Mons. Rigoni ha detto che la situazione della giurisprudenza civile conferma lo stato d’allarme, dal momento che nel 2003 grosso modo sullo stesso territorio sono state promosse circa 5000 cause di annullamento. Il dato consolidato è che circa la metà dei matrimoni appare destinato alla crisi. «Si sta ampliando la voragine delle coppie irregolari», ha detto il Vicario nella sua relazione. «Anche perchè - ha proseguito - la maggior parte delle separazioni avviene nei primi tre-quattro mesi di matrimonio e non oltre i due-tre anni».
Tornando ai tribunali ecclesiastici, mons. Rigon ha spiegato che delle nuove 184 domande di nullità «103 cause sono poste da donne e 81 da uomini». Nel contesto le sentenze di nullità - in primo grado (in appello opera il tribunale della Lombardia) ci sono state 163 sentenze, delle quali solo 10 hanno visto respinta l’istanza. In secondo grado (appello per la Lombardia) ci sono state 142 sentenze che hanno confermato le decisioni di primo grado. Tra i motivi di nullità delle sentenze della Liguria, per 90 casi s’è trattato di problematiche neurologiche e neropsichiche; per 39 casi l’esclusione dei figli; per 25 casi l’esclusione della indissolubilità.

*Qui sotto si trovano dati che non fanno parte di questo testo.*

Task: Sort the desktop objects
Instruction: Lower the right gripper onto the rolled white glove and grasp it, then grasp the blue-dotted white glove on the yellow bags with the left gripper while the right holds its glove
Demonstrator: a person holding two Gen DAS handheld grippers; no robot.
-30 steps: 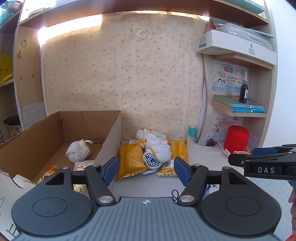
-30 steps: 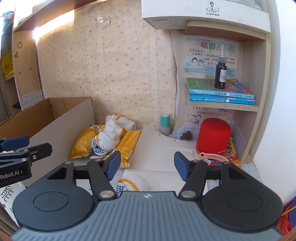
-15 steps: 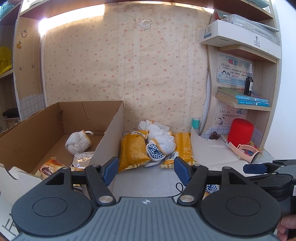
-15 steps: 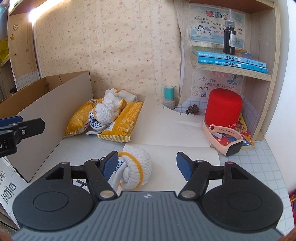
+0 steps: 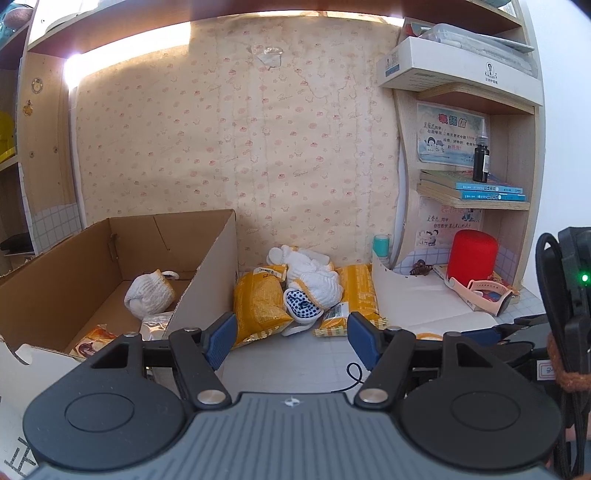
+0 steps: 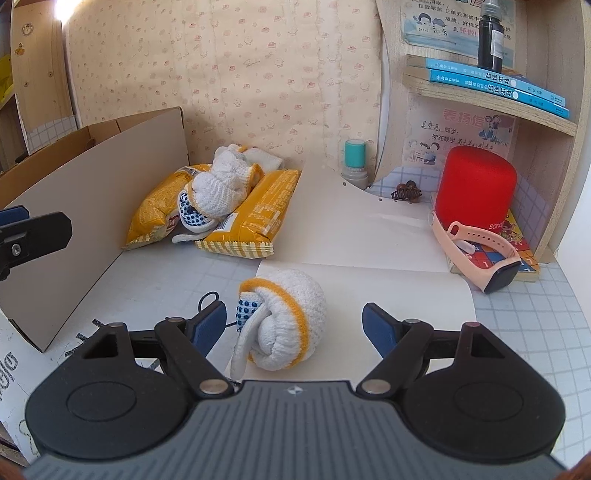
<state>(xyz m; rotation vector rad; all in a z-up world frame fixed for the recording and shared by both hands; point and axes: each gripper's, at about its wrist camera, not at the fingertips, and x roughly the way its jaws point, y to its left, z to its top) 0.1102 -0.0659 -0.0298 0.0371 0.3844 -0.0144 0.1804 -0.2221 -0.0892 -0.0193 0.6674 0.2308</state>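
Observation:
A rolled white glove ball with a yellow cuff (image 6: 284, 317) lies on white paper, between the open fingers of my right gripper (image 6: 293, 325), nearer the left finger. My left gripper (image 5: 291, 338) is open and empty, held above the desk beside the cardboard box (image 5: 207, 266). The box holds another glove ball (image 5: 149, 297) and snack packets (image 5: 92, 338). Against the wall lie two yellow snack bags (image 6: 255, 214) with more white gloves (image 6: 221, 184) on top; they also show in the left wrist view (image 5: 258, 306).
A red cylinder (image 6: 474, 188), a pink smartwatch (image 6: 476, 251), a brown hair clip (image 6: 405, 192) and a teal-capped stamp (image 6: 354, 158) stand at the right by the shelf. Blue books (image 6: 495, 85) and a dark bottle (image 6: 490, 33) sit on the shelf.
My right gripper has tipped down and moved forward, so the glove ball now sits between its fingers. My left gripper has drawn back and tilted up a little; both stay open.

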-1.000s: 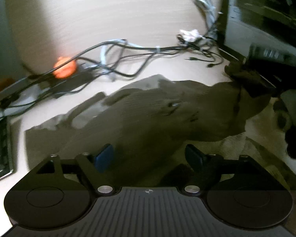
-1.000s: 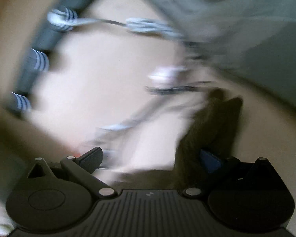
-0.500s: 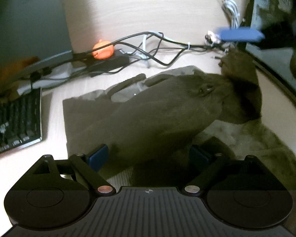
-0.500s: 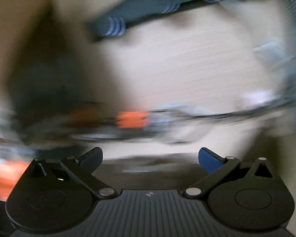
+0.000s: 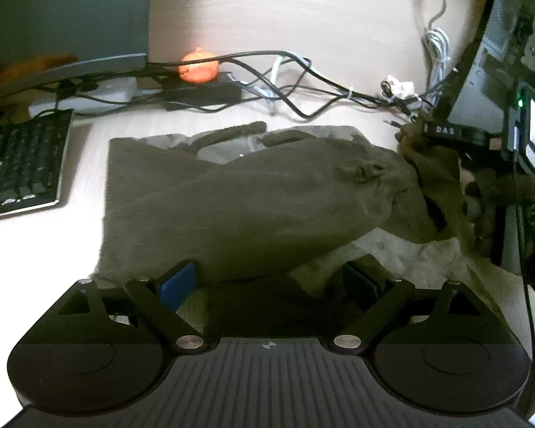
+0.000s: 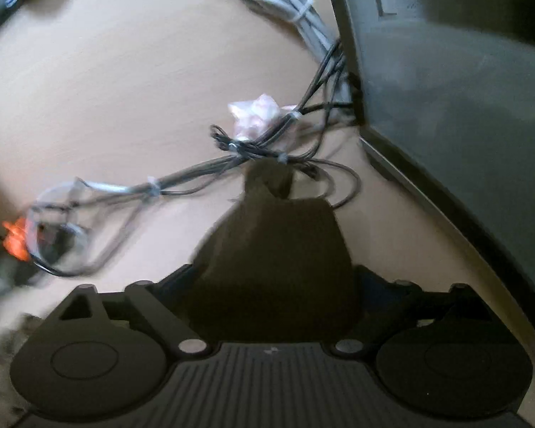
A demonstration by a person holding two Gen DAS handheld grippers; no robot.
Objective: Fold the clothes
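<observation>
A pale wooden worktop [image 5: 303, 18] fills the room's view. At its left lies a dark keyboard [image 5: 18, 164], with a grey monitor [image 5: 60, 10] behind it. Black cables [image 5: 289, 71] run across the back, past an orange ball [image 5: 199, 67]. A white cable coil [image 6: 285, 3] lies near a dark case [image 6: 463, 107]. The light is dim.

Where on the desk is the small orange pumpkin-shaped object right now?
In the left wrist view the orange pumpkin sits at the back of the desk, atop a black power adapter among cables, beyond the brown garment.
</observation>
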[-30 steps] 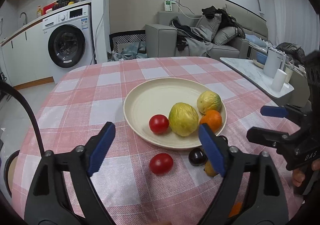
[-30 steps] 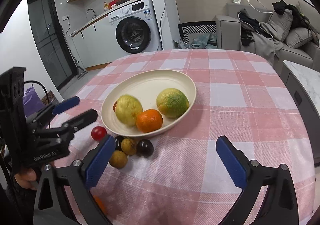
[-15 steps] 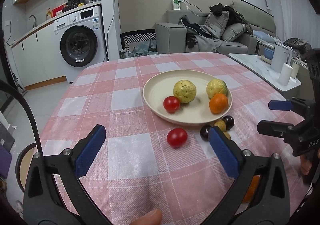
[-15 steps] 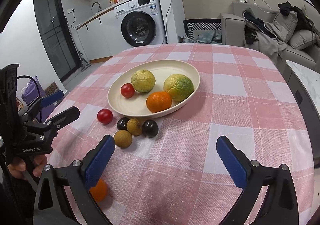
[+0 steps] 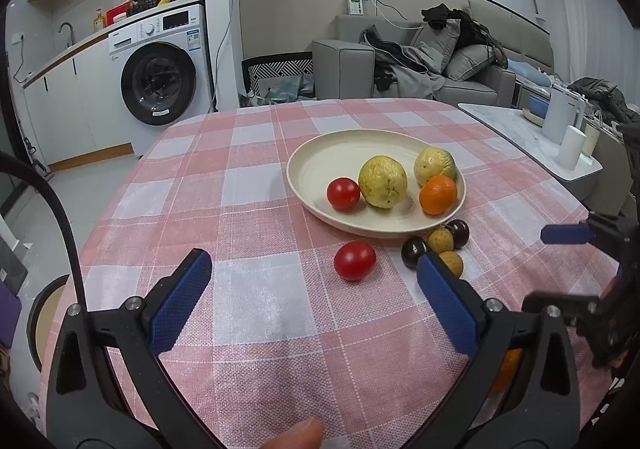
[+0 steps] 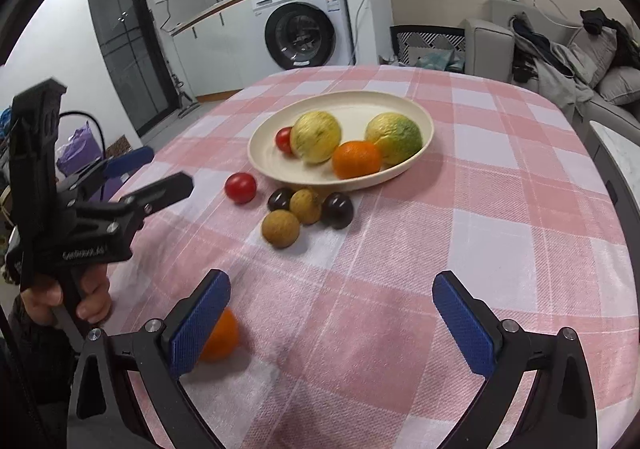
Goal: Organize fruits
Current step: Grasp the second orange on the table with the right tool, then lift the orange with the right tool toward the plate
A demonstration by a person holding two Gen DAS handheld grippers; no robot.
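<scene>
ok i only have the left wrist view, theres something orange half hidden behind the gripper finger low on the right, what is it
Observer: An orange lying on the cloth, well apart from the other fruit, partly behind a finger of the right gripper.
Operator: is that gripper holding anything
Observer: No, its jaws stand wide open with only cloth between them.
Operator: and the far fruit on the plate, all yellow?
Observer: No, the far fruit on the plate is largely green on the side facing the right wrist camera.
</scene>
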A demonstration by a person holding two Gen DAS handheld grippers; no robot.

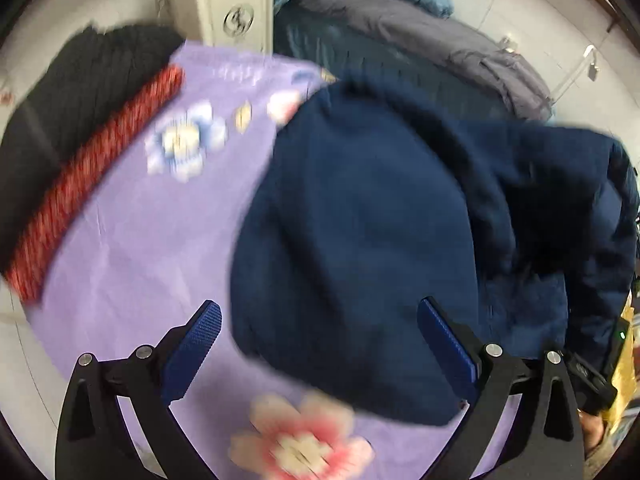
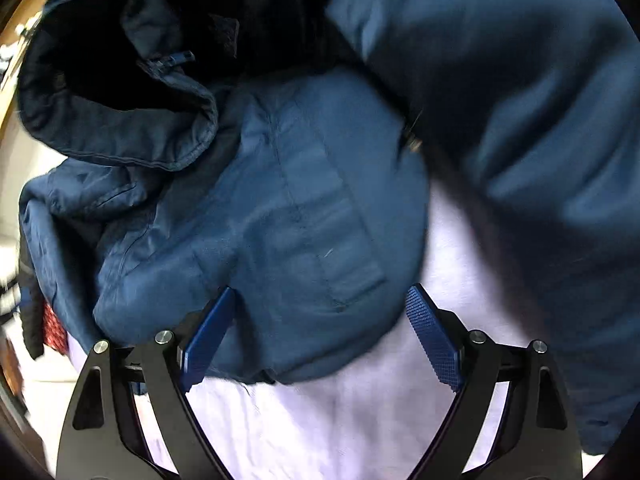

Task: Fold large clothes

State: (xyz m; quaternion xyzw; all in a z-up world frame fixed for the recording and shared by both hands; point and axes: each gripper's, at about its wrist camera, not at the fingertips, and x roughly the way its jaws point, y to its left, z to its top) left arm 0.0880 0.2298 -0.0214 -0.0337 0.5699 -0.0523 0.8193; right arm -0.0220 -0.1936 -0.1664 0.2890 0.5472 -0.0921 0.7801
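Navy jacket (image 1: 360,220) on purple floral cloth (image 1: 152,240), parted left gripper (image 1: 320,320) fingers above

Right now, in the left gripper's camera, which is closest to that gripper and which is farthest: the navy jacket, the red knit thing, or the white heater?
From the left gripper:
1. Navy jacket, right in front, between the fingers.
2. Red knit piece, off to the left.
3. White heater, at the far top.

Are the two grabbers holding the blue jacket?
No. Left gripper and right gripper are both open over the navy jacket; neither pinches it.
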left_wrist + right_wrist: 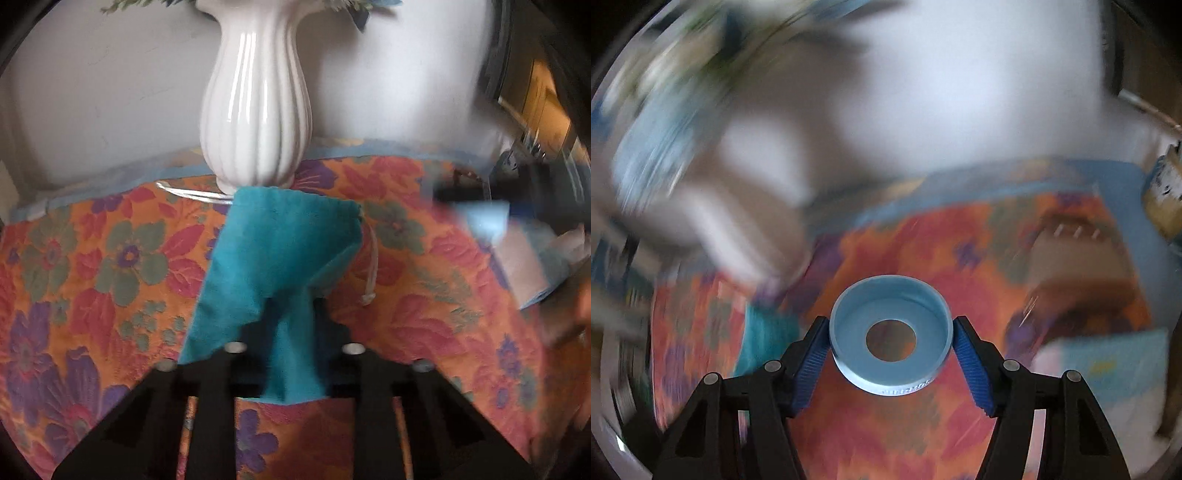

Il Vicario Giudiziale s’è poi lasciato andare a una complessa analisi, dal punto di vista è ovvio del magistero della Chiesa, dello stato della famiglia al giorno d’oggi. Per mons. Rigon, le separazioni in serie danno vita a una «famiglia sfasciata» o comunque «irregolare» (sempre per la Chiesa). Da qui, alcune considerazioni: «La famiglia non è più trasmissione di valori, anzi spesso è incentivazione alla diseducazione», «la famiglia non è più santuario dell’amore, ma scuola di violenza»: per violenza, si indicano alcuni comportamenti: consumismo esasperato, aborto come mezzo contraccettivo, competitività assurda in ogni campo, rimozione del concetto di autorità. La famiglia non è educazione alla fede ma scuola di indifferenza». Infine, mons. Rigon ha esaminato alcuni aspetti vistosi della «scristianizzazione» dell’attuale vita civile.
Nella seconda parte della sua analisi, il Vicario Giudiziale ha esaminato quelle che lui ha definito «cause meno evidenti» delle crisi matrimoniali, tra le quali spicca in particolare la immaturità psicologica e affettiva dei giovani (90 casi di richiesta di nullità su 163, come s’è detto prima) che comporta una serie complessa di fragilità e di limiti della volontà. In parole povere, si accede al matrimonio «fragili e impreparati»: la minima difficoltà infrange un legame che, di fatto, non era mai esistito. La Chiesa, anche per un preciso input del Pontefice, intende quindi impegnarsi ad affrontare con i futuri sposi la questione della maturità e delle reali intenzioni e motivazioni da accertarsi, in qualche modo, prima del matrimonio religioso, anche se, sempre secondo mons. Rigoni, gli stessi problemi emergono dinanzi ai tribunali civili.